O balanço, para a organização é positivo, pois “estamos contentes, porque abrimos as portas a tudo e parece que as pessoas saem satisfeitas”.
Como em tudo existem “críticas, mas que nos ajudam a avançar e a melhorar”. O director salientou que “as pessoas entram e vêem um espectáculo vivo, moderno e aberto”.
Sem desvalorizar, realçou “que os números são importantes, mas o que mais nos preocupa é a qualidade”.

Segundo Juli, “a Península Ibérica é muito sexual. Seja pela localização, seja pela comida, é uma Península Sexual”. Reforçou ao afirmar que “fomos invadidos, andámos por muito lado, trouxemos muitas coisas.
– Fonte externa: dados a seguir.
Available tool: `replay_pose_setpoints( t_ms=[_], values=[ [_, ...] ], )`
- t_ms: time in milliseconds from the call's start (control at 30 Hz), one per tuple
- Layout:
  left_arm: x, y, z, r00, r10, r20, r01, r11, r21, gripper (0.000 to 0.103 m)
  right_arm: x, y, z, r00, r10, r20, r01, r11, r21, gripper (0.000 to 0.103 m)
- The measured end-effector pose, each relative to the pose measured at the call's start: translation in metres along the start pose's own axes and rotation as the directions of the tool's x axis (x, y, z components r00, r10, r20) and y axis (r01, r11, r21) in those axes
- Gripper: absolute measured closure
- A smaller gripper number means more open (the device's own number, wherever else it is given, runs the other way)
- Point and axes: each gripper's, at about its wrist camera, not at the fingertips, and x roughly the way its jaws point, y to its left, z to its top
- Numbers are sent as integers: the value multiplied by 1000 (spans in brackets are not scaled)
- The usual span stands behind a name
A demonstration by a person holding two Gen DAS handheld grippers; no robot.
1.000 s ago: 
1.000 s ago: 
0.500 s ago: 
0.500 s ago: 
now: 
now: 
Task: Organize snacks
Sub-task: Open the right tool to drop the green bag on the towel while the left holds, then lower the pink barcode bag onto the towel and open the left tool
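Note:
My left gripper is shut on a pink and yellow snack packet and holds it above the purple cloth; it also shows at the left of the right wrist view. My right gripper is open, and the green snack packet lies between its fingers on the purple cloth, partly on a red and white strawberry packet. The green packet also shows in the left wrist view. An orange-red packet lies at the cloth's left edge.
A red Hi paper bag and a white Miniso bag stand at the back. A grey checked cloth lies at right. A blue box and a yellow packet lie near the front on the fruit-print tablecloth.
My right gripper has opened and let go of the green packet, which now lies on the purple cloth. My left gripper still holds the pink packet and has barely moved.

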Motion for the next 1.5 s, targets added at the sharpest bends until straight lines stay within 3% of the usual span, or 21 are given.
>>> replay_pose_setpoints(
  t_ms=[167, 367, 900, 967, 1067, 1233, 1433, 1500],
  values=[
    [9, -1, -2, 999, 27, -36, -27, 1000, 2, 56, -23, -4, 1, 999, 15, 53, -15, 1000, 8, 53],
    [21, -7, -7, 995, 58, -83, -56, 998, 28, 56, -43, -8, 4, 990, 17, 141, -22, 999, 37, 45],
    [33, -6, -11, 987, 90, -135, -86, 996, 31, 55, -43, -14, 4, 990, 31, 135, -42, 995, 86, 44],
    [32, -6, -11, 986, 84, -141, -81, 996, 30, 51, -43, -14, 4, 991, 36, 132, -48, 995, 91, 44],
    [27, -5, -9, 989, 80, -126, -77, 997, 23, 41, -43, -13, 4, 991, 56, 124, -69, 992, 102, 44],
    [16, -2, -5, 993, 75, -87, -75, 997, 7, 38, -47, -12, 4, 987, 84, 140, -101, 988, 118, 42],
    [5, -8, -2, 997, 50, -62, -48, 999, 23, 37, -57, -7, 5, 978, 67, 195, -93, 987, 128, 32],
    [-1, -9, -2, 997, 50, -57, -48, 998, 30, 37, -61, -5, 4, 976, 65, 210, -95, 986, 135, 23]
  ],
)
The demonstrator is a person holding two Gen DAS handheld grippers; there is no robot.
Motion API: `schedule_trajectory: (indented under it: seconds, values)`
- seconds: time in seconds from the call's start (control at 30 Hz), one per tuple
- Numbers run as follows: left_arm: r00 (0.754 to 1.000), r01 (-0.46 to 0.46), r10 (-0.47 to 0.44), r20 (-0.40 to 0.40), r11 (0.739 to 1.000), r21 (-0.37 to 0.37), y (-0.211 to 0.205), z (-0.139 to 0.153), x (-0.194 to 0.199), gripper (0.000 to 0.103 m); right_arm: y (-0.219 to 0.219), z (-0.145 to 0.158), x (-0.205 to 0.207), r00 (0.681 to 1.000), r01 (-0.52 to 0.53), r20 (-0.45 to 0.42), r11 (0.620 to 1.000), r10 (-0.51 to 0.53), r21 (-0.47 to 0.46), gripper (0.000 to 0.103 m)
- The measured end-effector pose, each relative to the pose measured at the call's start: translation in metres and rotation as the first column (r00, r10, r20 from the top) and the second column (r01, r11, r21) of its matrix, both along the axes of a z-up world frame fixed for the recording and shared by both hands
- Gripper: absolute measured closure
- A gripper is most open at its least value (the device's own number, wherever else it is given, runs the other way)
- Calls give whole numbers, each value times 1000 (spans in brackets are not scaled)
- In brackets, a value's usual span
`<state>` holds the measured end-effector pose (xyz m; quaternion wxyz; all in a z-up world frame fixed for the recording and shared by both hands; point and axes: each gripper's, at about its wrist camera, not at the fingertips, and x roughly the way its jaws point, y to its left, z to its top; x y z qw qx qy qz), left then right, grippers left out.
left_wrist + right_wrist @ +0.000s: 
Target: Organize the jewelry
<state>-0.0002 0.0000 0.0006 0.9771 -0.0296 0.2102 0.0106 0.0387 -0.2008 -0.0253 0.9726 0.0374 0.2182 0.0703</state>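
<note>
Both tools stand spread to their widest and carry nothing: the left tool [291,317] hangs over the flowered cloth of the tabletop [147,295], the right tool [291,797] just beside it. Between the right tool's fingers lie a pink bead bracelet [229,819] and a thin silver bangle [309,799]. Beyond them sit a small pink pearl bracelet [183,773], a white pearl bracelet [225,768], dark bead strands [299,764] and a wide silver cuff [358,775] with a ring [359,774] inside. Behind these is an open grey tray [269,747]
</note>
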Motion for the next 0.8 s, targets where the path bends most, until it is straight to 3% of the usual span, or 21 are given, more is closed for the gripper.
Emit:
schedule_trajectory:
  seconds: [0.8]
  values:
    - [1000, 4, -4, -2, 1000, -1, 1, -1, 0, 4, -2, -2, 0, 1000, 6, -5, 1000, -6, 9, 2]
Até a vizinhança de Marrocos tem influência”.
Simón afirmou que a Península Ibérica “talvez seja a zona mais sexual do mundo”. No entanto, “mais que Turismo Sexual gostamos da sexualidade”, sustentou.

O catalão, mencionou um mercado muito procurado por este segmento turístico “Ibiza que nos anos sessenta era uma ilha de liberdade, não de turismo sexual”. Mas “porque gostávamos de fazer o amor e não a guerra se assim se pode dizer”.

Simón vincou que “somos uma Península de liberdade a nível sexual, onde foi aprovado pela primeira vez o casamento dos homossexuais, muita legislação de protecção à mulher”. O catalão afirmou que está “orgulhoso de ser de uma península sexual, de liberdade”. Salientando que “Portugal também aqui está neste conceito”.

Juli afirmou que “o facto de os Prides atraírem homossexuais não significa que o turismo passe a ser sexual”. Por exemplo, "São Francisco é uma cidade linda, não uma cidade sexual”, frisou.

Uma das realidades apresentadas por Simón é que “em todos os festivais como em Pamplona, com San Fermin, ou o Rock in Rio, podemos praticar sexo”. No entanto “isso não significa que a cidade seja sexual ou o evento seja sexual”.


Mas para Juli Simón “na Tailândia, sim podes dizer isso, mas aqui [Península Ibérica] não me parece que o termo esteja correcto”. Explicando que “não me parece que as pessoas venham a Espanha ou a Portugal pelo sexo, vêm porque há praias, boa comida, sol, não porque há sexo”.

Para o director dos dois salões eróticos nada pode ser feito no Porto que já se tenha feito em Barcelona, porque “as pessoas e tudo o mais é diferente. Não se pode trazer para aqui elementos que valem em Barcelona pois não teriam efeito”.
Concluiu explicando que “só a área swing aqui é diferente, porque as pessoas interagem e estão mais libertas”, algo “que não esperava ver”.